Mars Orbiter image of stone once carved by water. Credit: NASA

For a while, scientists have known that Mars once was a much warmer and warmer environment than it is today. But between 4.2 and 3.7 billion years ago, its atmosphere was slowly removed, which turned the surface into the cold and dehydrated place we know today. Even after several missions have confirmed the existence of old seaside beds and rivers, there are still unanswered questions about how much water Mars once had.

One of the most important unanswered questions is whether large seas or oceans have ever existed in the northern lowlands. According to a new study by an international team of researchers, Hypanis Vallée's old river system is actually the remains of a river delta. The presence of this geological property is an indication that this river system once emptied into an old Marian sea on Mars northern hemisphere.

For their study entitled "The Hypanis Valles Delta: The Last Highest Part of an Early March Sea", recently featured in the journal Earth and Planetary Science Letters the International Team consulted data from Mars Reconnaissance Orbiter (MRO) and Mars Odyssey probe 2001

to investigate morphology, sedimentary architecture and landfill of Hypanis Valles region.

This delta is what separates the southern highlands from the northern lowlands, where an old sea is once thought to have existed – a theory that has remained unjustified. Based on data from MRO's High Resolution Imaging Science Experiment (HiRISE) and 2001 Odyssey's Thermal EMISSION Imaging System (THEMIS), the team found compelling evidence that a large water source once covered the northern third of Mars.

<en rel = "lightbox" href = "https://3c1703fe8d.site.internapcdn.net/newman/gfx/news/2018/1-wasthishuger.jpg" title = "A picture from the study showing Hypanis Valles sediment fan. Credit: Peter Fawdon et al. / Science Direct / Earth and Planetary Science Letters ">
 Was this huge river delta on Mars the place where its oceans finally disappeared?
A picture from the study showing Hypanis Valles sediment fan. Credit: Peter Fawdon et al. / Science Direct / Earth and Planetary Science Letters

As Joel Davis – a postdoctoral researcher in the planetary surface of the Museum of Natural History and a co-author of the paper – is explained in a recently published NHM press release:

"A marine sea means that Mars probably had a very terrestrial water cycle, with rivers , lakes and now oceans, all of which probably are intercepted as part of a planet-wide system. We think this terrestrial hydrological cycle was active 3.7 billion years ago and began to close down sometime after. Our study is not a definitive evidence for a sea, but these geological characteristics are very difficult to explain without one. "

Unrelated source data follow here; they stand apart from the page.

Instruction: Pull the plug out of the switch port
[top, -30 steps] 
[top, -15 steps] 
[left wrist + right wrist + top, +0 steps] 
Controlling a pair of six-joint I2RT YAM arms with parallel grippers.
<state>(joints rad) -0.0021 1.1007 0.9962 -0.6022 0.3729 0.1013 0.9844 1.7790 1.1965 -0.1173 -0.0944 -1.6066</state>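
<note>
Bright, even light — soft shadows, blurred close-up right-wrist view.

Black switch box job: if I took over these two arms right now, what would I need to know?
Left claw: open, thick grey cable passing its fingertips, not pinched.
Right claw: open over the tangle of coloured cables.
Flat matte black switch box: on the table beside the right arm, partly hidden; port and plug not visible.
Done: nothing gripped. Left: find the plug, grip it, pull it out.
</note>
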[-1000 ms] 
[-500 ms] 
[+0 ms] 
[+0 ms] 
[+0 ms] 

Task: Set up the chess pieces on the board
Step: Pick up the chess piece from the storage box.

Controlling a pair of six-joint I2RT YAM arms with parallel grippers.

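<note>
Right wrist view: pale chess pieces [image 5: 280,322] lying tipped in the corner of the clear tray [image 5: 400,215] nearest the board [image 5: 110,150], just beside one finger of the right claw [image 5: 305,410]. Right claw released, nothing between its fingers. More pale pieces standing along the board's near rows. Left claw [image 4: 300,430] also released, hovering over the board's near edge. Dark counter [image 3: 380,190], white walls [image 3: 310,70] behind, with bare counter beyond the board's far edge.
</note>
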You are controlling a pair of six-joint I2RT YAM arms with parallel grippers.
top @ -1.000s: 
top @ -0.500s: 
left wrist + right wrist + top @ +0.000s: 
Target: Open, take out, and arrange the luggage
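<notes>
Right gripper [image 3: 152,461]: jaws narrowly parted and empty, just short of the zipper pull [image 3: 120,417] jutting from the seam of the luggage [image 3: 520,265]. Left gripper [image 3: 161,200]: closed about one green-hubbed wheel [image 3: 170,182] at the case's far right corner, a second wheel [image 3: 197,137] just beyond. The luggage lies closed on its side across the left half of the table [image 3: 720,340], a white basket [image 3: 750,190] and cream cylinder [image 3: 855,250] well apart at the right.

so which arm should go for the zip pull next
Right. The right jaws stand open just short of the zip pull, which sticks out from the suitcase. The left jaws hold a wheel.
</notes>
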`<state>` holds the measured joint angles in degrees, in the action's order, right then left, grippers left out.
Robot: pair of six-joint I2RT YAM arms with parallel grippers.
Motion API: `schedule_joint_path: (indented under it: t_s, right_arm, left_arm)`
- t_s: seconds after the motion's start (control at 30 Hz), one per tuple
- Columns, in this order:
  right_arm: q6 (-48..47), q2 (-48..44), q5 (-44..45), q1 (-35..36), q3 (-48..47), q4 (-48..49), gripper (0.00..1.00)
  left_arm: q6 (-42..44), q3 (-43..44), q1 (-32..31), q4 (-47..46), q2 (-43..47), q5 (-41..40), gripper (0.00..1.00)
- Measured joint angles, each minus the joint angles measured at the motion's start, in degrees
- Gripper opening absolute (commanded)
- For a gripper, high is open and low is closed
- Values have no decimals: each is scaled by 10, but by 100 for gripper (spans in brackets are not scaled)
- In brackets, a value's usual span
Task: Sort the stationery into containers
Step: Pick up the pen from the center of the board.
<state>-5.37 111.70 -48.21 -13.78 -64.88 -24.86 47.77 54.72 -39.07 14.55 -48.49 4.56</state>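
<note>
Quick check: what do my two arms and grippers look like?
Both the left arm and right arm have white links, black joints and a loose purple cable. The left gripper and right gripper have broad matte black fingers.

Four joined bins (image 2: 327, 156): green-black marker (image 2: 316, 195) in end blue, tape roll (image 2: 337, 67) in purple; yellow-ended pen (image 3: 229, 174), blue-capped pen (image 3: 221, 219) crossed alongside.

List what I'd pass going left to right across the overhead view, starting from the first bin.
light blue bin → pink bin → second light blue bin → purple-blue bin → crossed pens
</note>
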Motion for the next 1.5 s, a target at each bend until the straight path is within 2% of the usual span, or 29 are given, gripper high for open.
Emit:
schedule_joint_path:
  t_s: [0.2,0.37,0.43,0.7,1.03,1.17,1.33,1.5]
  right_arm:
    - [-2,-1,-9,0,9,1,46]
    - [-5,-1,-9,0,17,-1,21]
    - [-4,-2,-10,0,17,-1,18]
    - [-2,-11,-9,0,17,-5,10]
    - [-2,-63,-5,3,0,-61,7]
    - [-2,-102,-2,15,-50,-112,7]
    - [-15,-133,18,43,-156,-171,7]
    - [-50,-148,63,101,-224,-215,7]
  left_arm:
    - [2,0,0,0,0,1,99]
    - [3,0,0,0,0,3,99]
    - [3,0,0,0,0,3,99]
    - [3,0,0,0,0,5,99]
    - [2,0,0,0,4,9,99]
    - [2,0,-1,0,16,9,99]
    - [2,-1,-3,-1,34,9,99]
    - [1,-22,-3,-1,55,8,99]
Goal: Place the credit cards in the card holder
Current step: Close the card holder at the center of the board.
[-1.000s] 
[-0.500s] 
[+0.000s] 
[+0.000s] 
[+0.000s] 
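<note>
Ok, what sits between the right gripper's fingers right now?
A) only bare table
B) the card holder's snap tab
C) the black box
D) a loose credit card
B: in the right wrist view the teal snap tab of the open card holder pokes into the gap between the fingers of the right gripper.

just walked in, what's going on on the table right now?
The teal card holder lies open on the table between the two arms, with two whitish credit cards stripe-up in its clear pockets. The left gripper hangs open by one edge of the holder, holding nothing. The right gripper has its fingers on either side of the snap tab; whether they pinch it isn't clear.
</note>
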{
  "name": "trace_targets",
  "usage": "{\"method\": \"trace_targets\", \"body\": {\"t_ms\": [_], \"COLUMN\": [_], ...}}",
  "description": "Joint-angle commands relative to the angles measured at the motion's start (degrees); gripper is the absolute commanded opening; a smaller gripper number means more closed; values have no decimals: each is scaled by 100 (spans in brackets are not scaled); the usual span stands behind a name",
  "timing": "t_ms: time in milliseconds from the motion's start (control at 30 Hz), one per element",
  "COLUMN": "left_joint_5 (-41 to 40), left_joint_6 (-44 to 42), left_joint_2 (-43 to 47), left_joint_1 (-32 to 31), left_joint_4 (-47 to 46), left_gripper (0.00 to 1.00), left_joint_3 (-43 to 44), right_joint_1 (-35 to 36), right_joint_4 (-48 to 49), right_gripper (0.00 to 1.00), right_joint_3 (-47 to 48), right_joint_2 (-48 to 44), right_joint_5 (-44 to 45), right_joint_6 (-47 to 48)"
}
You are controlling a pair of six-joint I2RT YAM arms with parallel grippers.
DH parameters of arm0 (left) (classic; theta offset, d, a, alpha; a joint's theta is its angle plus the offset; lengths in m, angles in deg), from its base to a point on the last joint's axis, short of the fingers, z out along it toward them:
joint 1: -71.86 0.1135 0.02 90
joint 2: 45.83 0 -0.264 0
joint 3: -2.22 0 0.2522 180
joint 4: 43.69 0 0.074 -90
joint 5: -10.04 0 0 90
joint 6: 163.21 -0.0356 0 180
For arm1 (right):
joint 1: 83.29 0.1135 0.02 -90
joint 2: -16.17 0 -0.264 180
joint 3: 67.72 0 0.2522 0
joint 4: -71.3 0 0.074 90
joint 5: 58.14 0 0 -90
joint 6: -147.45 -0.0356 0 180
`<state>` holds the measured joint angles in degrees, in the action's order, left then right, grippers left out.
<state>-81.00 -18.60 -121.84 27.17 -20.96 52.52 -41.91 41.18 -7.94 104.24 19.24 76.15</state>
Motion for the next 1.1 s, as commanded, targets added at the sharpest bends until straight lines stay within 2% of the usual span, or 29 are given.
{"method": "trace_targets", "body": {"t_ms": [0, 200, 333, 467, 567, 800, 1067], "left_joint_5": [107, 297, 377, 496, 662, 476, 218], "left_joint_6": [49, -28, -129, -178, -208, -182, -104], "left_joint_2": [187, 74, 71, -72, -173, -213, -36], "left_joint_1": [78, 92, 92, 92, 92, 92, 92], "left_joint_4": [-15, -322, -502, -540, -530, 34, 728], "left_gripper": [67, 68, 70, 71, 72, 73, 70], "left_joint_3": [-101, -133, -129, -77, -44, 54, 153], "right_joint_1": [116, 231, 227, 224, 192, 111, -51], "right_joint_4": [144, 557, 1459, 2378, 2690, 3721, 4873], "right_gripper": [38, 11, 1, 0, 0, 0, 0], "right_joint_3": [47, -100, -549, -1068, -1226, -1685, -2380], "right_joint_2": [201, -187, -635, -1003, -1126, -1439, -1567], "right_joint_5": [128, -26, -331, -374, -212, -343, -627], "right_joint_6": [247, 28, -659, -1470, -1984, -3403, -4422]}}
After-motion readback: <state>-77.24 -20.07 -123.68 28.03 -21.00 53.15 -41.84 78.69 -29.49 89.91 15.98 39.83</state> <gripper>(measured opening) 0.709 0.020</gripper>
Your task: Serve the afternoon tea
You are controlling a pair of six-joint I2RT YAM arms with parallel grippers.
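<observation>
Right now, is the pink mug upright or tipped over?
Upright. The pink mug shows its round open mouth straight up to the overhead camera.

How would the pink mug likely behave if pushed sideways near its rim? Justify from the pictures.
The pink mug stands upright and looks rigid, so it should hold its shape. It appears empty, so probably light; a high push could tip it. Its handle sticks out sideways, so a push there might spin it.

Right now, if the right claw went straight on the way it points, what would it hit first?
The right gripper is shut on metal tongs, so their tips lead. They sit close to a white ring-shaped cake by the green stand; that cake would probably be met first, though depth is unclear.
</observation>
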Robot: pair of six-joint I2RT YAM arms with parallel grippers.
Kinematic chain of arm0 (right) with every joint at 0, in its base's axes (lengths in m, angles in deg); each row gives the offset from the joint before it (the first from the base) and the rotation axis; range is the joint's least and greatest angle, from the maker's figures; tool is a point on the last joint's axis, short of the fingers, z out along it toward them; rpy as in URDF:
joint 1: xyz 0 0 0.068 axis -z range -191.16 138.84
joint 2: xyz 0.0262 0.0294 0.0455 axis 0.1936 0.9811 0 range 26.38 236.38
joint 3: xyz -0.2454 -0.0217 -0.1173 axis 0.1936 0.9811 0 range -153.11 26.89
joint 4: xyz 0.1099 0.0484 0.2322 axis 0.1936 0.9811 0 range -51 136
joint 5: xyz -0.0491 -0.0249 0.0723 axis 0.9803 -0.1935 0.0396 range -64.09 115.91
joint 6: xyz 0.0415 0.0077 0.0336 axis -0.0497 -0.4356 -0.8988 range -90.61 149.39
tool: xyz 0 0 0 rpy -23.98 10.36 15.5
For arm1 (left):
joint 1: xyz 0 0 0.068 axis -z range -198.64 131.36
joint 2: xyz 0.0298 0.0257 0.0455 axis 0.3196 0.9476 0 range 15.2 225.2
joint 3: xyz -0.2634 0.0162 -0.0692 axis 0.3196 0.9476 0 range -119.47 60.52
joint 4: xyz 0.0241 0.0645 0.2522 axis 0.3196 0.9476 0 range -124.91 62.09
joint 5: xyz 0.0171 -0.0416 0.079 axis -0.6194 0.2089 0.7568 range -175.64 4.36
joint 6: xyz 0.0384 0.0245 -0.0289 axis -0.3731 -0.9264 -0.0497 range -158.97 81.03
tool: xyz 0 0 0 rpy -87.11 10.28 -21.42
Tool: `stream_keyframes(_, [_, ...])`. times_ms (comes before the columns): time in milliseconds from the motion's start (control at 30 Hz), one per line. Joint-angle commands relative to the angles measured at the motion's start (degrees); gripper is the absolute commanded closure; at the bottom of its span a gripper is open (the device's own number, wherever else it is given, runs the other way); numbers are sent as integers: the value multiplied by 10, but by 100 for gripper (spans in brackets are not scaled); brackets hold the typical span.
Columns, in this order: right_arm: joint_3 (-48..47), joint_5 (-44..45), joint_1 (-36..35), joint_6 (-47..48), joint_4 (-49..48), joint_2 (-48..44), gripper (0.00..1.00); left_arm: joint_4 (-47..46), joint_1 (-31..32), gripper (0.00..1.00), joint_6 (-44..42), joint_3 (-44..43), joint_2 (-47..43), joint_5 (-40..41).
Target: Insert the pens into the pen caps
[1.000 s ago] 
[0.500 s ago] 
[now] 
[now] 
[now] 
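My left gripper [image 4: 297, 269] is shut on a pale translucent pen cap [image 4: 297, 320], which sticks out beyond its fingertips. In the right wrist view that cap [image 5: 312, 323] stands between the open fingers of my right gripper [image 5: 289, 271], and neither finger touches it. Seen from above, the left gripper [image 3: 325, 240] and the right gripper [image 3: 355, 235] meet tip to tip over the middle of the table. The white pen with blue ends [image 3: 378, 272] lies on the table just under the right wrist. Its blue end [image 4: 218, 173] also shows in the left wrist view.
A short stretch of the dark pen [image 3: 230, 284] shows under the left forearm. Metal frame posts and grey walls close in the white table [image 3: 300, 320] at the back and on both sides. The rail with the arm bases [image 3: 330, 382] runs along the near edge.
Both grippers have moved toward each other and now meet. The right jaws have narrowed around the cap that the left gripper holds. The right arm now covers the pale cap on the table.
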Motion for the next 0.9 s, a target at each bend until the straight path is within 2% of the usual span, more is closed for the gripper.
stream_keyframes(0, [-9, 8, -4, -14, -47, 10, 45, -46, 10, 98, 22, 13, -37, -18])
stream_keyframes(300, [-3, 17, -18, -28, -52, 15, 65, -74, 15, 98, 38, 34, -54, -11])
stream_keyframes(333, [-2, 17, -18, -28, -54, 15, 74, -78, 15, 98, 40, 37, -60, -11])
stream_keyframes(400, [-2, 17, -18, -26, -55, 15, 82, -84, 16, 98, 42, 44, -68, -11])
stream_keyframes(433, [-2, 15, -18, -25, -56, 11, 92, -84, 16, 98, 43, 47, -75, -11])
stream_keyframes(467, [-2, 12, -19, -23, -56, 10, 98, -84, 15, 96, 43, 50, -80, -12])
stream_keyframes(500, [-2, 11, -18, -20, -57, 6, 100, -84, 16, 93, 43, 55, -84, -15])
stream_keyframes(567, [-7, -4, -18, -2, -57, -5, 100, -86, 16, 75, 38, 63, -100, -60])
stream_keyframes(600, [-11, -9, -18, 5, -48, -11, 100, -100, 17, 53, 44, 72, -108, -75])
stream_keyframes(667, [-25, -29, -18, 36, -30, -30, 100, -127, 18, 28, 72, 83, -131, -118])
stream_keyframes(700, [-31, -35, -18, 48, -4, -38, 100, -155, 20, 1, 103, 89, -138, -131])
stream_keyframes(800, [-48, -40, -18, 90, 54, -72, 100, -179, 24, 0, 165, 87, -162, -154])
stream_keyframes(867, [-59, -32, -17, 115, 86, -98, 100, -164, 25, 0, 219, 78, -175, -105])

It was not an easy challenge to determine if Mars had standing bodies of water, or not, mainly because Mars lacks the obvious indications of lakes and oceans on its surface (like fine sandy beaches or clear beaches). As a result, researchers must look for other ways of identifying the water that flowed and sand dropped, which is where sedimentary fans come to play.

In this case, the fan was identified as a river slope which formed when a river slows down in the presence of a slower or still water body. This causes small sediments carried by the river to settle on the ground and form geological properties (such as small islands at the mouth of the river) over time. Previously, the rivers were found on Mars, but only in craters where water flowed into a lake.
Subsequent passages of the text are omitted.